Plus fondamentalement, nous ne comprenons pas comment il serait possible de distinguer les « visiteurs culturels » des visiteurs cultuels, sauf à constituer à l’intérieur de la nef un espace payant distinct, ce qui contrarierait le programme d’homogénéisation liturgique de l’espace élaboré par le clergé. De la même façon, il n’est pas plus envisageable, comme cela se fait à l’étranger, d’organiser cet accès payant en dehors des périodes des offices, car cela serait attentatoire à la liberté de culte qui ne peut être limitée dans le temps.
Le diocèse de Paris a rappelé sa ferme volonté d’accueillir dans la cathédrale « de façon inconditionnelle et donc nécessairement gratuite tout homme et toute femme, indépendamment de sa religion ou de sa croyance, de ses opinions et de ses moyens financiers ». C’est une exigence morale qui doit être respectée, car les lois de séparation des Églises et de l’État ne donnent aux propriétaires publics d’un édifice cultuel aucun droit d’usage. Rien ne peut se faire sans l’accord de l’affectataire. C’est une nécessité politique, parce qu’il serait inconvenant de mettre à contribution des personnes qui ont participé, à divers titres, à sa restauration. Ce serait enfin une rupture fâcheuse des équilibres fragiles institués par la loi de 1905 qui permettrait à l’État de contourner ailleurs, dans d’autres cathédrales, le principe d’autonomie des cultes dans la gestion des édifices religieux mis à leur disposition.
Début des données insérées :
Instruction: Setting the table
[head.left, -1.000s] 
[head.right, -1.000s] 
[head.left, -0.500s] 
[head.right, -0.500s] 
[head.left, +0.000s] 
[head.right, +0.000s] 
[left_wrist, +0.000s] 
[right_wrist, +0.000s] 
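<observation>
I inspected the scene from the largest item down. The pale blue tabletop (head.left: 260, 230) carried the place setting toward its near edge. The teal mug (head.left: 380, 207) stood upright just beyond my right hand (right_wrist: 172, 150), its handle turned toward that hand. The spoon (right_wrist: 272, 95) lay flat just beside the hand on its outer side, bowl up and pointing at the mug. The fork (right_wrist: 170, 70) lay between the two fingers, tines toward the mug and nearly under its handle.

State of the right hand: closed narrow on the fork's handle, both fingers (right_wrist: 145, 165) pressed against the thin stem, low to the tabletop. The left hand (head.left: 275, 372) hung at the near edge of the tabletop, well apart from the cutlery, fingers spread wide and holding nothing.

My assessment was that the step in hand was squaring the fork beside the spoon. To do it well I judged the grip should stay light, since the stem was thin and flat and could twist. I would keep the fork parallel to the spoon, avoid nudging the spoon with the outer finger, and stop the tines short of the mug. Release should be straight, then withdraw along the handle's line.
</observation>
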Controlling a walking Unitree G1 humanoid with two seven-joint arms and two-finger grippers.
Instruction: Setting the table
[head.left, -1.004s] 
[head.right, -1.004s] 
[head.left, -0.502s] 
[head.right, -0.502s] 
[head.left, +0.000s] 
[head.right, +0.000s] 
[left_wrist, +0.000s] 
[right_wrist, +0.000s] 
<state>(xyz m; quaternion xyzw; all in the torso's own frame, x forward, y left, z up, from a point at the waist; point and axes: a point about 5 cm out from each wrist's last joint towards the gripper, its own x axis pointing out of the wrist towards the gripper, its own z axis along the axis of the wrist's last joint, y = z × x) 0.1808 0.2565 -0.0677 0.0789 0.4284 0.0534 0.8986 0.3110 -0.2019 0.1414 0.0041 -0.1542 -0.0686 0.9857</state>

Signataires : Jérémy Bacchi, sénateur des Bouches-du-Rhône ; Jean-Baptiste Blanc, sénateur du Vaucluse ; Ian Brossat, sénateur de Paris ; Colombe Brossel, sénatrice de Paris ; Emmanuel Capus, sénateur de Maine-et-Loire ; Pierre Cuypers, sénateur de Seine-et-Marne ; Brigitte Devésa, sénatrice des Bouches-du-Rhône ; Rémi Féraud, sénateur de Paris ; Marie-Pierre de la Gontrie, sénatrice de Paris ; Dominique de Legge, sénateur d’Ille-et-Vilaine ; Antoinette Guhl, sénatrice de Paris ; Ludovic Haye, sénateur du Haut-Rhin ; Loïc Hervé, vice-président du Sénat ; Christine Herzog, sénatrice de la Moselle ; Yannick Jadot, sénateur de Paris ; Gisèle Jourda, sénatrice de l’Aude ; Marie Mercier, sénatrice de la Saône-et-Loire ; Pierre Ouzoulias, vice-président du Sénat ; Anne Souyris, sénatrice de Paris ; Jean-Marie Vanlerenberghe, sénateur du Pas-de-Calais.